# Work instruction
Once the line with "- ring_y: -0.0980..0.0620" is found in the entries below, repeat it and each following line exactly, up to and including the line with "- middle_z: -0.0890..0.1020". Add no other lines.

# Material supplied

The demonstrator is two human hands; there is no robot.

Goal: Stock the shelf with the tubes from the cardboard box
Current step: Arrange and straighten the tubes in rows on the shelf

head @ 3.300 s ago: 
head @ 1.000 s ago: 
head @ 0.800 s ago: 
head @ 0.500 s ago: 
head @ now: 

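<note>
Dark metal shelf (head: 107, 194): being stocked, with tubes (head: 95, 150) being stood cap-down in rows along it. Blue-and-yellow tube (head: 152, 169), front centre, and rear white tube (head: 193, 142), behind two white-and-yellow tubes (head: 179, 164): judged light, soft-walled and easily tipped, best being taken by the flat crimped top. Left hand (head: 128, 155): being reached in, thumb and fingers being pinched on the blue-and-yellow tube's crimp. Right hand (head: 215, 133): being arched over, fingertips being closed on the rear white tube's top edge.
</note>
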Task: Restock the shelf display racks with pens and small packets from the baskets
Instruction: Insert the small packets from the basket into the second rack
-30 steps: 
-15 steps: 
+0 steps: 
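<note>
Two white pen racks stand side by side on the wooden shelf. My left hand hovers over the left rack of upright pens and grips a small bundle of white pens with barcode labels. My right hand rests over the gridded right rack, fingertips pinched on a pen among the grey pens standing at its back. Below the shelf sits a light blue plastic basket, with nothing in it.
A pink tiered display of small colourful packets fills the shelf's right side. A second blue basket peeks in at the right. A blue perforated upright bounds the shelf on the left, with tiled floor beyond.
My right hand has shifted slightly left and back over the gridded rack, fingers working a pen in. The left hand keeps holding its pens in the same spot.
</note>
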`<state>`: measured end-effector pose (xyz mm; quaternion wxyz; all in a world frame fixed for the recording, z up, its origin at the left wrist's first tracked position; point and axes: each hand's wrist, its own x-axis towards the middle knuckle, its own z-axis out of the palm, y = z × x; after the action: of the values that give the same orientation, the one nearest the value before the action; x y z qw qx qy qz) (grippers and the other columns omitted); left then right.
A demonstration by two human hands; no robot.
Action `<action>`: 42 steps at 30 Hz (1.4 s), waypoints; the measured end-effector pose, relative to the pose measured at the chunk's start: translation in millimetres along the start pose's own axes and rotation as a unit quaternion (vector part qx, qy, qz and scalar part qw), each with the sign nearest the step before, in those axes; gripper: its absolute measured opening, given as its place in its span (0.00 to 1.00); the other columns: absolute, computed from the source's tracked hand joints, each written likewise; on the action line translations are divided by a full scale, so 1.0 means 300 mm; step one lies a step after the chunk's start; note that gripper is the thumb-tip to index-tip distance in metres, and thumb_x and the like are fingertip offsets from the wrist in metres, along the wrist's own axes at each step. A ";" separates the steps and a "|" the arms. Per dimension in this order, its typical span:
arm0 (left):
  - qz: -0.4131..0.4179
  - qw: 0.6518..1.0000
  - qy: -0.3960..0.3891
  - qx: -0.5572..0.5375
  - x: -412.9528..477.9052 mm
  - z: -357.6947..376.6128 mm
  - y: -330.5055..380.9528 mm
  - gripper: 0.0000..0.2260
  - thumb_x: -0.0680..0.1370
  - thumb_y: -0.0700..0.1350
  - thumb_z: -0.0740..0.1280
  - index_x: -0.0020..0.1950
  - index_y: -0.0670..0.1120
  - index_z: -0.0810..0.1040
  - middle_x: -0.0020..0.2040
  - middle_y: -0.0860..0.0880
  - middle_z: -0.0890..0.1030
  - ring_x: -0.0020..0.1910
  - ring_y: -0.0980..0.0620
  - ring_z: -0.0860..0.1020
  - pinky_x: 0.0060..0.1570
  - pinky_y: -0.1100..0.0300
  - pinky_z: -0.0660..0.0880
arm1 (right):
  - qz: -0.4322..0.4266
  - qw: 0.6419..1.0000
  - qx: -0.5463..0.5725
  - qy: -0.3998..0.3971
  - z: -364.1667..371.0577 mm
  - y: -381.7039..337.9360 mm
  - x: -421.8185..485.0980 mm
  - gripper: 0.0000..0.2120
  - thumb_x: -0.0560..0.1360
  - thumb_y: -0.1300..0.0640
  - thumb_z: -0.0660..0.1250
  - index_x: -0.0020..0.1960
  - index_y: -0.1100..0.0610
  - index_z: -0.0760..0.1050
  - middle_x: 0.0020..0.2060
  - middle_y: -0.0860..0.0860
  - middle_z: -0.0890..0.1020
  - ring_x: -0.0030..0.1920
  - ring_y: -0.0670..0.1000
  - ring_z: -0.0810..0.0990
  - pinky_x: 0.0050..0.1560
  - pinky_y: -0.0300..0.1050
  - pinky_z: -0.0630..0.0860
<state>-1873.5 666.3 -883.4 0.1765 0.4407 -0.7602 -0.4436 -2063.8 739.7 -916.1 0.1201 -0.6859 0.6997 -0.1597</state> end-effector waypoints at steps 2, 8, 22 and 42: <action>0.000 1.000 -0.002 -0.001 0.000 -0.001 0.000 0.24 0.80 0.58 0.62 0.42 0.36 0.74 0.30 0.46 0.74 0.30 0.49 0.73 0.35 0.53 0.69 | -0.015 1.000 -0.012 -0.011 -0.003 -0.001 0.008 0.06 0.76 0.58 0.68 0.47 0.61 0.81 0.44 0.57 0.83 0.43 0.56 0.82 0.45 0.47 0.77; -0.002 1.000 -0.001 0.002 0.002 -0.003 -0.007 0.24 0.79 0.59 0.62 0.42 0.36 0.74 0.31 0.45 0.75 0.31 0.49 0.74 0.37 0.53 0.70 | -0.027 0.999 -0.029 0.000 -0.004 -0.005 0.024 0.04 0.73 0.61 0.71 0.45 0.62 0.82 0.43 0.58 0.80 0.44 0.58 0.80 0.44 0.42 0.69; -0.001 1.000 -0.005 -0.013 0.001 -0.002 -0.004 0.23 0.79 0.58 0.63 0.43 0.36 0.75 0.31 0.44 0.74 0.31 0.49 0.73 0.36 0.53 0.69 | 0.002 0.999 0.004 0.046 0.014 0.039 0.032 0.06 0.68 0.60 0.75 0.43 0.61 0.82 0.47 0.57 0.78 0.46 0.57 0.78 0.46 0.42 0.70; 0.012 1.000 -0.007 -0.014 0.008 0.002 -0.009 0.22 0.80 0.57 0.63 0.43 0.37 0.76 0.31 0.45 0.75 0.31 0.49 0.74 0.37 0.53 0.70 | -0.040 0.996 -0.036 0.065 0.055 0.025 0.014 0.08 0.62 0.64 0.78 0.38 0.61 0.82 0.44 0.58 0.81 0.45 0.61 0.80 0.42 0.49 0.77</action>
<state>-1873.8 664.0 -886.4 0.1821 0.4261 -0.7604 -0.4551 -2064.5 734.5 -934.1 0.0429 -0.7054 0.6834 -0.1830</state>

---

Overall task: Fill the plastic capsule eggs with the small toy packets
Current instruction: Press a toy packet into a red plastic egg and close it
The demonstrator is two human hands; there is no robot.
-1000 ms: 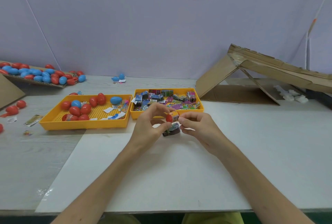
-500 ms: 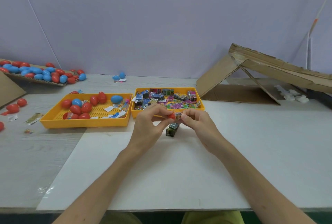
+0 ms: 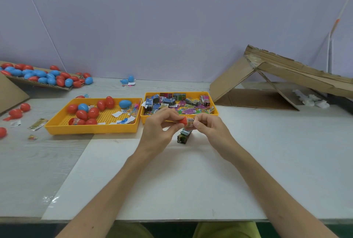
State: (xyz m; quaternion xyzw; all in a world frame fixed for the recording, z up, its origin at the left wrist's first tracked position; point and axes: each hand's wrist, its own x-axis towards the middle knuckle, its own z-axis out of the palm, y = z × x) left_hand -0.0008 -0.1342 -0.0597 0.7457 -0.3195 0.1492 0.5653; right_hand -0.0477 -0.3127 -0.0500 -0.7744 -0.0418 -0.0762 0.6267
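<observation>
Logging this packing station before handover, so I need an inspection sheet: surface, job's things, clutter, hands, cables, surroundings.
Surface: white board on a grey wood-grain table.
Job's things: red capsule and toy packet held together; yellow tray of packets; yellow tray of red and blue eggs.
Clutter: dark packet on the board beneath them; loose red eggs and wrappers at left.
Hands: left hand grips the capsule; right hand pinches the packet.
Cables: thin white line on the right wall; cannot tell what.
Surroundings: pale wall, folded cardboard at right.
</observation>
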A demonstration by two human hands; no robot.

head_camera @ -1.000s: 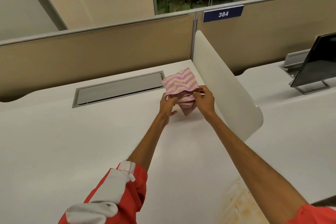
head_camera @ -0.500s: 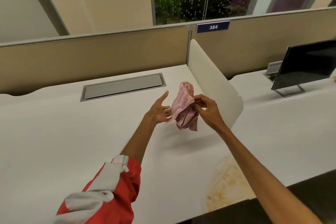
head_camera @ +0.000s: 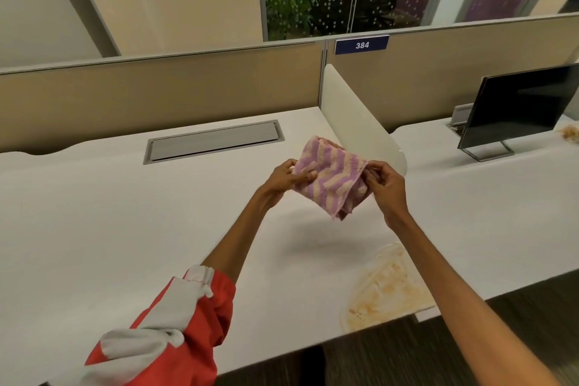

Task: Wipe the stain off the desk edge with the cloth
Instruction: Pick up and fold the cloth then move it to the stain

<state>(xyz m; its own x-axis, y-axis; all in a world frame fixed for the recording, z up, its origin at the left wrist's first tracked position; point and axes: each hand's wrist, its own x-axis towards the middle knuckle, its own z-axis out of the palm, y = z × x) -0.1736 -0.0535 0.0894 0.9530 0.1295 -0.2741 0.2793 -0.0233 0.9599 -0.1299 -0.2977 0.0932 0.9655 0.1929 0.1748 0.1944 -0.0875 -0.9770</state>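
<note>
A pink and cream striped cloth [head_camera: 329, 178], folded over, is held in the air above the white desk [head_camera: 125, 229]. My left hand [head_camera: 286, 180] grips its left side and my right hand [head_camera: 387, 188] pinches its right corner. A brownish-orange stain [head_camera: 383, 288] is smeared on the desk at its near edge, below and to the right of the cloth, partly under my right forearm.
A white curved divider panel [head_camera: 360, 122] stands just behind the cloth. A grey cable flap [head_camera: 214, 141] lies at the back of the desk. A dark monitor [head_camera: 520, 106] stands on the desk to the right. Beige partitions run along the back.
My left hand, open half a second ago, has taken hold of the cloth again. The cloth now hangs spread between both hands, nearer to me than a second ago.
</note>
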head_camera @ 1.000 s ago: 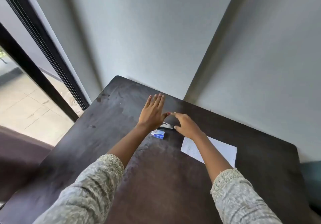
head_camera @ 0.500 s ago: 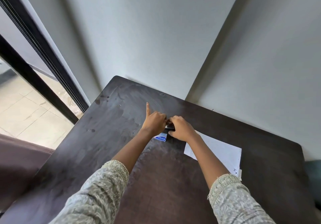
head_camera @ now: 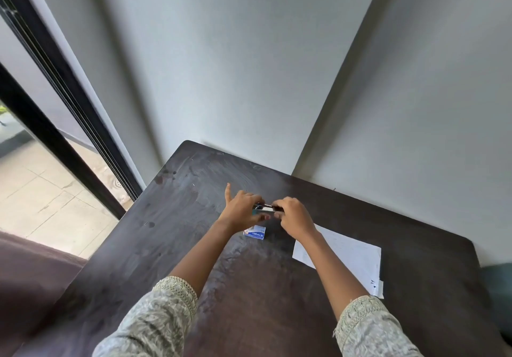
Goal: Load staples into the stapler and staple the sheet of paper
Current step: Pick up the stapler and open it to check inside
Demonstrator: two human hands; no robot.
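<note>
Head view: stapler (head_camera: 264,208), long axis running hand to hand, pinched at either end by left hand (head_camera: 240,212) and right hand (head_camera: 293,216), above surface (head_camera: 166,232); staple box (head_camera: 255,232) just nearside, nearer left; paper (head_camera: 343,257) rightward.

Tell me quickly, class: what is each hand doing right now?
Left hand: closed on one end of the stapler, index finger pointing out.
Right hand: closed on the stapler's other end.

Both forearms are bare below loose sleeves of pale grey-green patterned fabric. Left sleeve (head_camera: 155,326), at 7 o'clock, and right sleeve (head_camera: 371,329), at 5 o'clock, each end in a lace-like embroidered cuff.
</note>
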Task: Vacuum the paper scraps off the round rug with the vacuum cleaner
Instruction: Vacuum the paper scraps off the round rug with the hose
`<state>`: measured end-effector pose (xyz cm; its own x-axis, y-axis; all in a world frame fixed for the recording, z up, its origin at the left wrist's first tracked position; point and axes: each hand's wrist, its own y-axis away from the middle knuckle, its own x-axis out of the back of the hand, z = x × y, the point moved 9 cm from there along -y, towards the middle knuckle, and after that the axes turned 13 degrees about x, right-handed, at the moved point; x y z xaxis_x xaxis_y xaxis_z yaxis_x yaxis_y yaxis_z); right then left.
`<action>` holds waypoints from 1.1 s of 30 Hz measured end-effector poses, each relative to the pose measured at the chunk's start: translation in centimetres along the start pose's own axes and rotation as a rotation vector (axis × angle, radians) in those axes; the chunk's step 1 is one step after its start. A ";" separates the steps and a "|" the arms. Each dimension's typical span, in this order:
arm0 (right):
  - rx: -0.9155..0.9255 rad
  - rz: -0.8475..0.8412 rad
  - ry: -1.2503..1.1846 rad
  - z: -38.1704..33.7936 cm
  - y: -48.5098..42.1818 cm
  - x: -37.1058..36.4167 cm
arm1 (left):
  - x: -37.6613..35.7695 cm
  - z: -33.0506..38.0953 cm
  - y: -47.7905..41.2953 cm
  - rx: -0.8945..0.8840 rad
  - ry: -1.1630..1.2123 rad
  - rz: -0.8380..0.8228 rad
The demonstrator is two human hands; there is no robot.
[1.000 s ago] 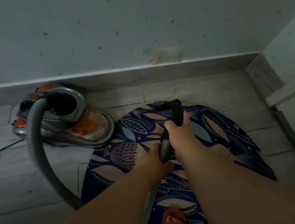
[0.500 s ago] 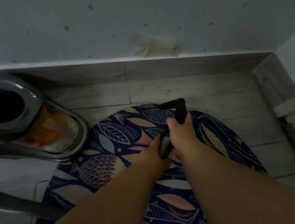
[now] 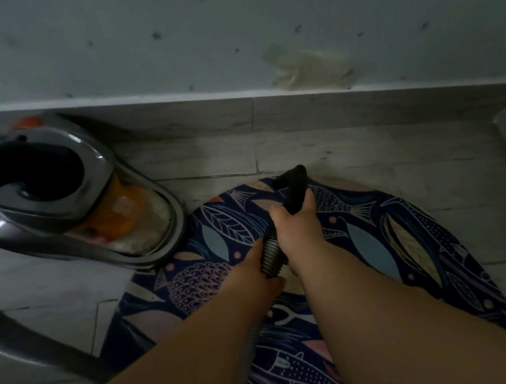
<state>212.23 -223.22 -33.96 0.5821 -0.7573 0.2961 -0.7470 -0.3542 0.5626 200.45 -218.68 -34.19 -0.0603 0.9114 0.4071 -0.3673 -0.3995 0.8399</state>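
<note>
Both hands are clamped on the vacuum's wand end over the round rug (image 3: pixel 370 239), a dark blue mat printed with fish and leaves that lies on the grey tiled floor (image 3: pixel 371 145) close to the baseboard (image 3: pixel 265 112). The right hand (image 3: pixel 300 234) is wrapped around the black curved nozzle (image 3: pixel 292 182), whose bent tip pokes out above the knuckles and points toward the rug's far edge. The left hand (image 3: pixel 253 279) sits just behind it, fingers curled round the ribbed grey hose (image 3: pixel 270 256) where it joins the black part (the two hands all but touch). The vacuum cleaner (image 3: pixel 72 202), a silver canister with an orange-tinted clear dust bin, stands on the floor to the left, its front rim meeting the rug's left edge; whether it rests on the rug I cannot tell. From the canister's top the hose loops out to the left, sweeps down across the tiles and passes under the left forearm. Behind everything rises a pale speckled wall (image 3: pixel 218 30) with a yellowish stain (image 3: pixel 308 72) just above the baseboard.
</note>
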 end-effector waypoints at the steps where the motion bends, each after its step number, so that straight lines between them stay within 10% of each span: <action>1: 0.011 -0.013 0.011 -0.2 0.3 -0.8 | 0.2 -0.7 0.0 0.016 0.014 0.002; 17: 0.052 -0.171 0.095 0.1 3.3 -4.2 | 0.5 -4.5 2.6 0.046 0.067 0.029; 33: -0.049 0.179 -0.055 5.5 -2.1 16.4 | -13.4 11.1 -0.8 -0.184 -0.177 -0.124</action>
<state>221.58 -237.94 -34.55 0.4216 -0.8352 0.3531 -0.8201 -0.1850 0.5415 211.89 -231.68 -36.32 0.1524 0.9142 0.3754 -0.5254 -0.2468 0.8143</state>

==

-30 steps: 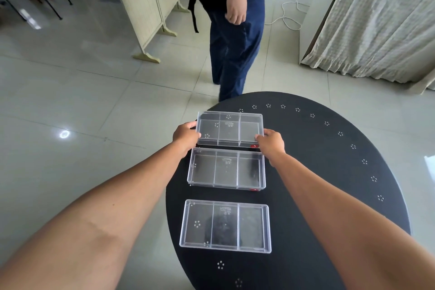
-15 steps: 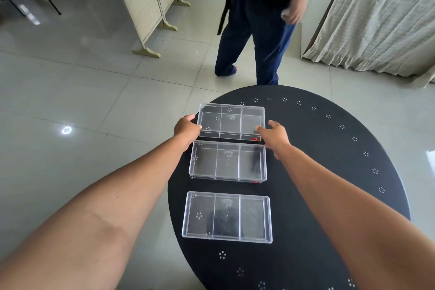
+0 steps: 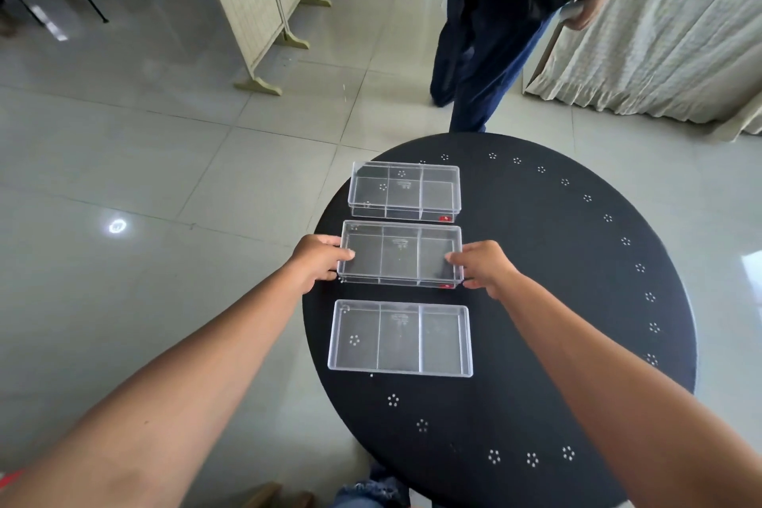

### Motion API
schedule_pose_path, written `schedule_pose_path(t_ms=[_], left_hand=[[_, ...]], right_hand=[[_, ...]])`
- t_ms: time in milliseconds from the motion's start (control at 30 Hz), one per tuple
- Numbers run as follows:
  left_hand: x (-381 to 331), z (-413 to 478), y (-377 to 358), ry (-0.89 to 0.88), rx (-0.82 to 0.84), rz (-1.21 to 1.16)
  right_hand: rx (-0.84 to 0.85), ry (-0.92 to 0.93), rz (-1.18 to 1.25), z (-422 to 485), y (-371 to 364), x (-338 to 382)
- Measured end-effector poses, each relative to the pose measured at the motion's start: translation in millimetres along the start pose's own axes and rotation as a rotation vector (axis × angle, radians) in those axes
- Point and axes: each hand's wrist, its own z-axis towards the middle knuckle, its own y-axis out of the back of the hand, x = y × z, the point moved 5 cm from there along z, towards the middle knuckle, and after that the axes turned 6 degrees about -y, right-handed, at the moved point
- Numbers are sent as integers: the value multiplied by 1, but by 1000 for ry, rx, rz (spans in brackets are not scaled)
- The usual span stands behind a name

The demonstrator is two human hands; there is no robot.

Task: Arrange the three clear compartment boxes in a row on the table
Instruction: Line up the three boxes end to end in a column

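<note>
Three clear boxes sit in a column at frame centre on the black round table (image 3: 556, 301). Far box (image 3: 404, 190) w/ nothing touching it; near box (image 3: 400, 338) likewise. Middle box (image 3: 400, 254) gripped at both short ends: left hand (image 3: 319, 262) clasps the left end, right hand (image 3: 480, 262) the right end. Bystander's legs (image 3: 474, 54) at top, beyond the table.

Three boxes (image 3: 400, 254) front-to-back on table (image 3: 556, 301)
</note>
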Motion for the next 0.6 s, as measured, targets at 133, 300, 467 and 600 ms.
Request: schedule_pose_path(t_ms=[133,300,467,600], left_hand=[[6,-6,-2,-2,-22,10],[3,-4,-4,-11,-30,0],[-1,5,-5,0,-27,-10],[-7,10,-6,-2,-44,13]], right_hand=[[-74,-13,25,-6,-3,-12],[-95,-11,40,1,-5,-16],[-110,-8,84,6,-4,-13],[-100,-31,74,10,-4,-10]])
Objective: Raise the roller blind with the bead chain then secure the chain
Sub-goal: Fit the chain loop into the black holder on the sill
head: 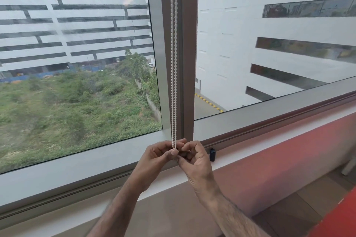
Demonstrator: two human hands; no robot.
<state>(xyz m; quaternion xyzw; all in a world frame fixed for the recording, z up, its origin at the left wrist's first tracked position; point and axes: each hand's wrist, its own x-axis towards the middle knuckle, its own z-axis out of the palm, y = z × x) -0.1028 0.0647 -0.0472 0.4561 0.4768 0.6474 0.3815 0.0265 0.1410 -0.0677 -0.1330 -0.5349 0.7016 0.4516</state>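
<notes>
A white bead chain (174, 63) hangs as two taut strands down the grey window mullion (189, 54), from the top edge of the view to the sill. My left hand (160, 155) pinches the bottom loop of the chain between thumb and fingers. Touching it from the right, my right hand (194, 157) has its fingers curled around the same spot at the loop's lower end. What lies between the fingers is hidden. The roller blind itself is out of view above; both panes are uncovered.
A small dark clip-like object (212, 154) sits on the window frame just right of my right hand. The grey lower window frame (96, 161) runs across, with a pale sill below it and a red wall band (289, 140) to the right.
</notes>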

# Solved problem
  - ring_y: -0.0980..0.0620
  - ring_z: -0.0860..0.1020
  - pinky_x: 0.0060..0.1570
  - pinky_y: -0.1100..0.0300
  - pinky_z: -0.0660..0.0880
arm1 (right):
  - qz: -0.4322..0.4266
  - qw: 0.6419..1.0000
  - qx: -0.5463..0.5725
  - qy: -0.3998..0.3971
  - z: -364.1667..371.0577 mm
  - y: -381.7039..337.9360 mm
  - x: -421.8185..485.0980 mm
  - gripper: 0.0000..0.2120
  - thumb_x: -0.0560..0.1360
  - thumb_y: -0.1300..0.0640
  - thumb_z: -0.0660..0.1250
  - index_x: -0.0020..0.1960
  - index_y: -0.1100..0.0610
  - index_z: -0.0760..0.1050
  - middle_x: 0.0020..0.2060
  - middle_y: -0.0860..0.0860
  - middle_z: -0.0890..0.1020

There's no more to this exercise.